Reproduce the entries shown below only from the line with "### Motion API" down to the line with "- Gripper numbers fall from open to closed", keeping both end lines and copying each one exactly.

------------------------------------------------------------

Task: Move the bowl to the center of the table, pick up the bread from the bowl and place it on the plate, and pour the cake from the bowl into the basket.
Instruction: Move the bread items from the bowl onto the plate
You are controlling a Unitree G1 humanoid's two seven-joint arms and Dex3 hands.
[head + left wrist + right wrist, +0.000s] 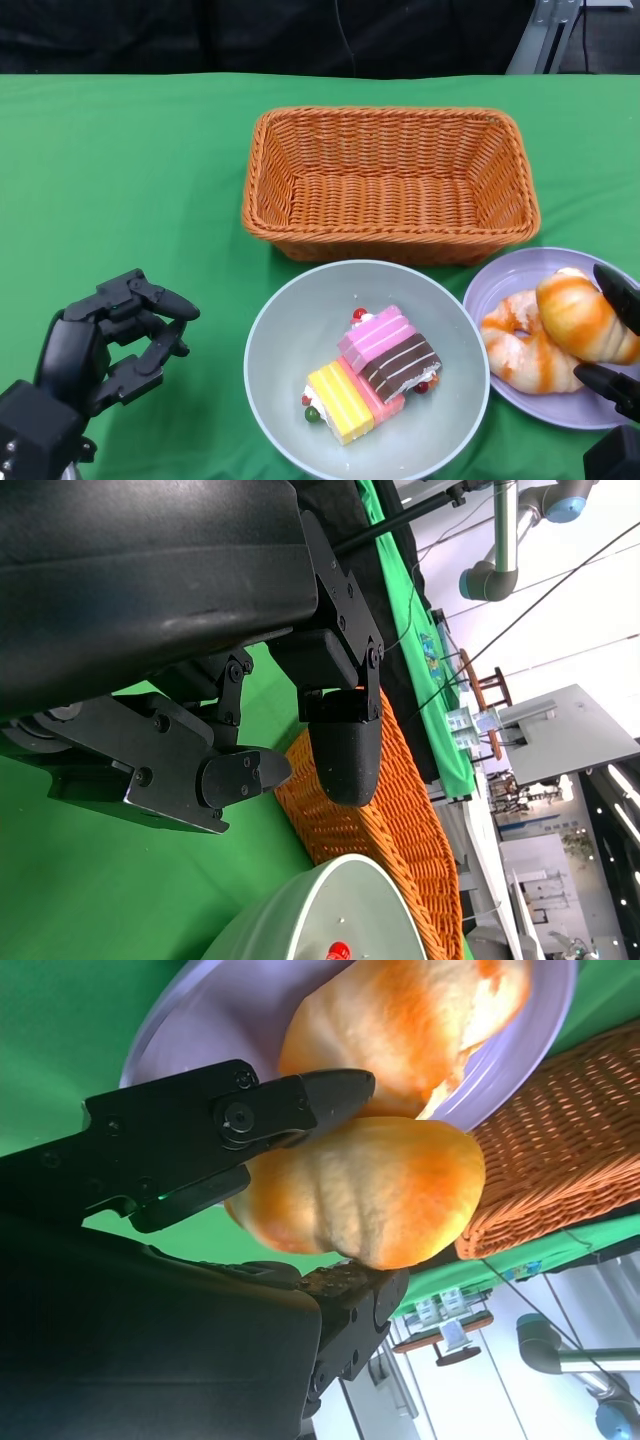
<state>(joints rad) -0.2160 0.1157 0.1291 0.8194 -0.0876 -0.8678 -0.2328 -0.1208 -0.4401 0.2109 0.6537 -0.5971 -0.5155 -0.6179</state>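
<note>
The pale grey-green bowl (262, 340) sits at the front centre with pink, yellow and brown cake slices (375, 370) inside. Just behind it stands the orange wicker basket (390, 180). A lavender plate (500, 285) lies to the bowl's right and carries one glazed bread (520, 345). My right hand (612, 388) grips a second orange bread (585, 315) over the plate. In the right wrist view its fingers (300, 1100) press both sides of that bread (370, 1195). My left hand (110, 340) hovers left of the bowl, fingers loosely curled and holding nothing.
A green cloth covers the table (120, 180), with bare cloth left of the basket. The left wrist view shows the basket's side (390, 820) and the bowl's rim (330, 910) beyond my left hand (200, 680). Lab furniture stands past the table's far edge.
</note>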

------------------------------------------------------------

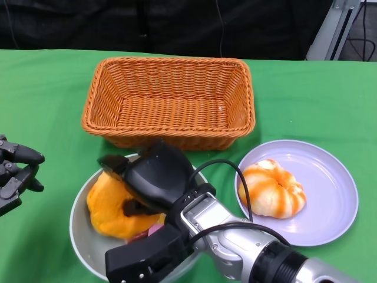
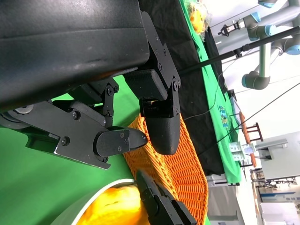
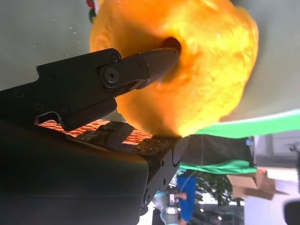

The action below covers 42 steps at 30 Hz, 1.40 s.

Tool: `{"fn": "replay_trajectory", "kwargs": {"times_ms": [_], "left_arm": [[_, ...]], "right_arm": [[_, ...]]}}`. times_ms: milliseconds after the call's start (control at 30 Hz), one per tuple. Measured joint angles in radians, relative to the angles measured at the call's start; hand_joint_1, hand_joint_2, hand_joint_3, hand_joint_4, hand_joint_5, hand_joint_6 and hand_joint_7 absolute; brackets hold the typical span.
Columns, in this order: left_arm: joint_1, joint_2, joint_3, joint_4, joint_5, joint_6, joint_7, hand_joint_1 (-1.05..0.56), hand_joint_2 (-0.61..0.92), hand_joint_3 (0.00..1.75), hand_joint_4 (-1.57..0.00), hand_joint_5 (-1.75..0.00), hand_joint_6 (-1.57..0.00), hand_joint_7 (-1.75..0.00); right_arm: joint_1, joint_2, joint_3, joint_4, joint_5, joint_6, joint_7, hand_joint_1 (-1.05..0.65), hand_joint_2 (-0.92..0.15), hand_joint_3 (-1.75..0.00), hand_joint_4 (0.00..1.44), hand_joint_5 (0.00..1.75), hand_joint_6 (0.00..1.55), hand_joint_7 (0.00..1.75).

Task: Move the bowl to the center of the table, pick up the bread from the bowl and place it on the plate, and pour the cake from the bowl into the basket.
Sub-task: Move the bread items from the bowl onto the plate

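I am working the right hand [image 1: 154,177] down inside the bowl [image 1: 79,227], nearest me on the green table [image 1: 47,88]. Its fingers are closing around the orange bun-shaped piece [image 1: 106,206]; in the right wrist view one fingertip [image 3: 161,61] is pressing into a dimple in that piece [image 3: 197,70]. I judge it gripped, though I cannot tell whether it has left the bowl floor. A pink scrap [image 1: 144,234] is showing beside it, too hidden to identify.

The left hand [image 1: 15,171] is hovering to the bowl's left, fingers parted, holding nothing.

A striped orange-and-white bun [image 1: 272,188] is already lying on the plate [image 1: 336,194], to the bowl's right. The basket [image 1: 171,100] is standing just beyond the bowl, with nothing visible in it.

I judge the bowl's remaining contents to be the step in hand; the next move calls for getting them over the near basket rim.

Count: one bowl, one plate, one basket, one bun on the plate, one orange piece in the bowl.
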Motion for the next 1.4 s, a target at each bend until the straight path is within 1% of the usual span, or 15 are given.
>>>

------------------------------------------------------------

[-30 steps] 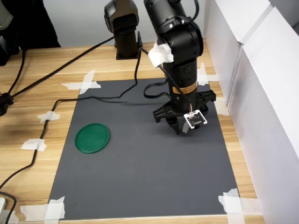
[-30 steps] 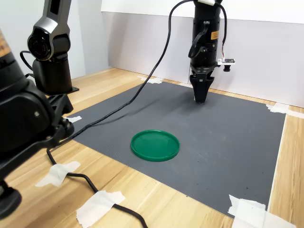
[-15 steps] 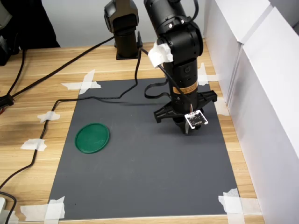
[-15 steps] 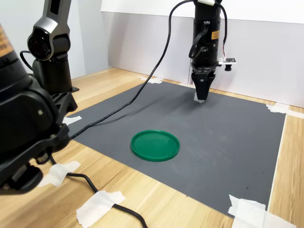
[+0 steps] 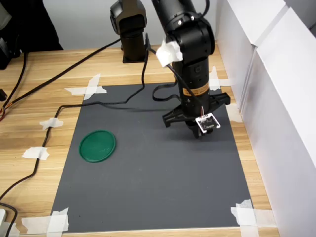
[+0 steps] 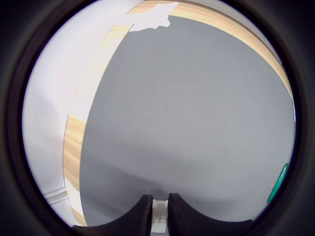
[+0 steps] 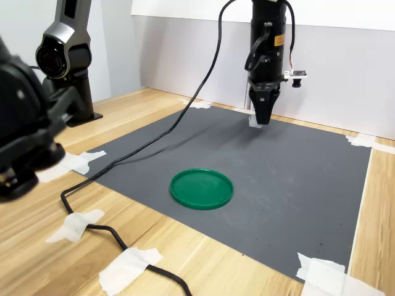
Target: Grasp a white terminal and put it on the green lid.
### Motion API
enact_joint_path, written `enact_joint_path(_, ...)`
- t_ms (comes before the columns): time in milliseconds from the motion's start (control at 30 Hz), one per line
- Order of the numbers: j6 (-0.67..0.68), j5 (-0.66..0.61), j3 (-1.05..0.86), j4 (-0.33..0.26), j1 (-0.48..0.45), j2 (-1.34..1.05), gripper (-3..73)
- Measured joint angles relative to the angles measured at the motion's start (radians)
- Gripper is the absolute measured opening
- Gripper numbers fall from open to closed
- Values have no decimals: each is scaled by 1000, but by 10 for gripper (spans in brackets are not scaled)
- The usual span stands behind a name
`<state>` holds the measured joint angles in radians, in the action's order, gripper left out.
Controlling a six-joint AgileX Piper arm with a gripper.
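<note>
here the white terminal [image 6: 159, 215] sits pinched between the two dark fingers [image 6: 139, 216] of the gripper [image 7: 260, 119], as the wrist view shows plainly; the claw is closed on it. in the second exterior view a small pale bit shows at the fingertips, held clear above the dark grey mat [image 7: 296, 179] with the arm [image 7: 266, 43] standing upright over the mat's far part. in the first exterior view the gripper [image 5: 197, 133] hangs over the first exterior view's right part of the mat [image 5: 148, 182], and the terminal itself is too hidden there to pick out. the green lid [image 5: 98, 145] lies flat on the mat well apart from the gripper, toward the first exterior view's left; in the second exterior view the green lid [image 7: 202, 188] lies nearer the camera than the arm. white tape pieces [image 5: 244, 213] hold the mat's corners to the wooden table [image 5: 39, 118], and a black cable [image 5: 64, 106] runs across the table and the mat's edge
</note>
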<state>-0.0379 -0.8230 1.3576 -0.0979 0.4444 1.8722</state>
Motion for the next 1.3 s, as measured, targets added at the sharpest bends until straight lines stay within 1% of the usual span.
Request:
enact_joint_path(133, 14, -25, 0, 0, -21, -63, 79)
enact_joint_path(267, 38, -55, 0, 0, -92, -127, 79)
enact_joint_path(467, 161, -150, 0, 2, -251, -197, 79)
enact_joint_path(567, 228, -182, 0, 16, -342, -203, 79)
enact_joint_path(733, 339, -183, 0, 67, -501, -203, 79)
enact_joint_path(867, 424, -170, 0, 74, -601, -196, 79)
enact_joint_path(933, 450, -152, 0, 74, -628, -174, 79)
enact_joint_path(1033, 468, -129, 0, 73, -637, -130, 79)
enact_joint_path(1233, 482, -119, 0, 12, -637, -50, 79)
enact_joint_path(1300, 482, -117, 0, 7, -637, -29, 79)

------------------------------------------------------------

# Problem solution
### Motion API
enact_joint_path, written `enact_joint_path(_, ...)`
- t_ms (comes before the columns): time in milliseconds from the motion's start (control at 30 Hz), one per line
- Order of the numbers: j6 (-0.67..0.68), j5 (-0.66..0.61), j3 (-1.05..0.86), j4 (-0.33..0.26), j1 (-0.48..0.45), j2 (-1.34..1.05), gripper (-3..73)
- Measured joint angles relative to the angles measured at the motion's start (radians)
- Gripper is the absolute measured opening
- Gripper numbers fall from open to closed

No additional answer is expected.